How about a value player that can realistically give you 2000% return (x20 folds) in 4 years, based on reasonable P/E of only 10, and the fact that palladium metal price doubled in past 2 years, and should double again in another two years.

http://stockology.blogspot.com/2007/06/swc-is-next-apple-20-folds-in-4-years.html

Do your own DD.

Do you know if they are buying fewer ads (as claimed), how much less they are spending, or if that's just their face-saving statement?

A search for "thinkpad" returns no "looking for thinkpad on ebay" results on google, but does return one on yahoo, but not in the first positions: maybe they are spending more-wisely. Although "world peace" returns an ebay yahoo ad in pole position, no google ad. :)

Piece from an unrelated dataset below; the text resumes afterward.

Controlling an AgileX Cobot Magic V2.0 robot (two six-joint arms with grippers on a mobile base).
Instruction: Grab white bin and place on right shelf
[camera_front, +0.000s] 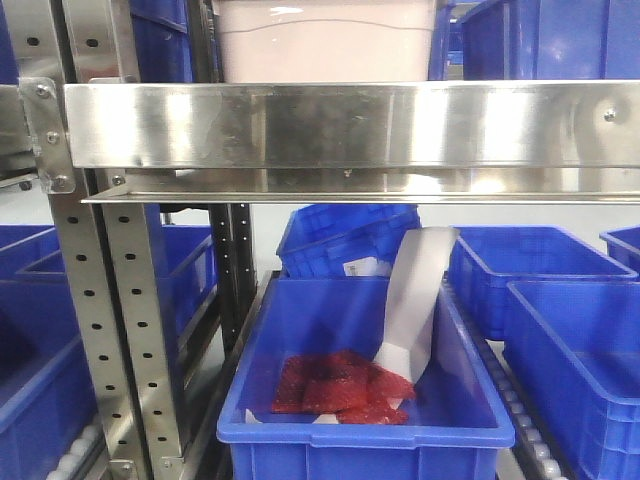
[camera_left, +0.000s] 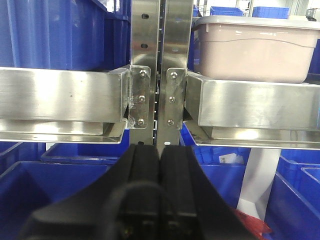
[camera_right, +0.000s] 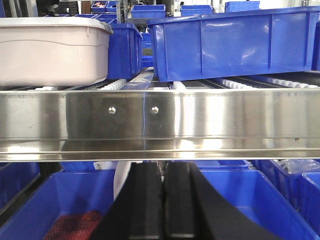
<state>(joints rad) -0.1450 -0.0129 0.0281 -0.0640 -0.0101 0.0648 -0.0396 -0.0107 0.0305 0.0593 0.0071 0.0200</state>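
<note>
The white bin (camera_front: 325, 40) is a pinkish-white tote standing on the right shelf (camera_front: 350, 125), behind its shiny steel front rail. The left wrist view shows the white bin (camera_left: 255, 50) at upper right above the right shelf (camera_left: 250, 105). Seen from the right wrist, the white bin (camera_right: 50, 52) sits at upper left on rollers above the right shelf (camera_right: 200, 120). My left gripper (camera_left: 160, 150) is shut and empty, below the uprights. My right gripper (camera_right: 163, 167) is shut and empty, below the rail. Neither touches the bin.
Blue crates (camera_right: 235, 45) stand beside the bin on the same level. Below the shelf, a blue crate (camera_front: 360, 400) holds red packets (camera_front: 340, 385) and a white strip (camera_front: 415, 300). Perforated steel uprights (camera_front: 110, 320) stand at left; more blue crates (camera_front: 570, 330) lie at right.
</note>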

The money google makes from click- and impression- fraud is the most under-reported tech/business story this half decade. Here's why:


  • blogger/tech industry "complicity". Bloggers are an easy group to subvert and depend largely on the adsense ecosystem. The entire current boom is dependent on click-based advertising -- or getting bought by someone who makes money that way.

  • terrified "old media" (who would presumably not prostitute themselves so, but are frightened to death). Old media did not serve us too well in the first boom, either.

  • advertisers still experimenting with the system (see "world peace" above)

  • adwords' lack of transparancy. I'm always charged more clicks than I see in my server logs, and it's difficult to analyze branding campaigns "bottom up".

  • adsense is so easy to game! I won't go into the click-/impression- farms, but here's a low-tech example: I know someone who clicks on google ads rapidly/randomly because he owns some stock. He claims it's like a starbucks owner buying a latte there. As an advertiser, I'd have to disagree...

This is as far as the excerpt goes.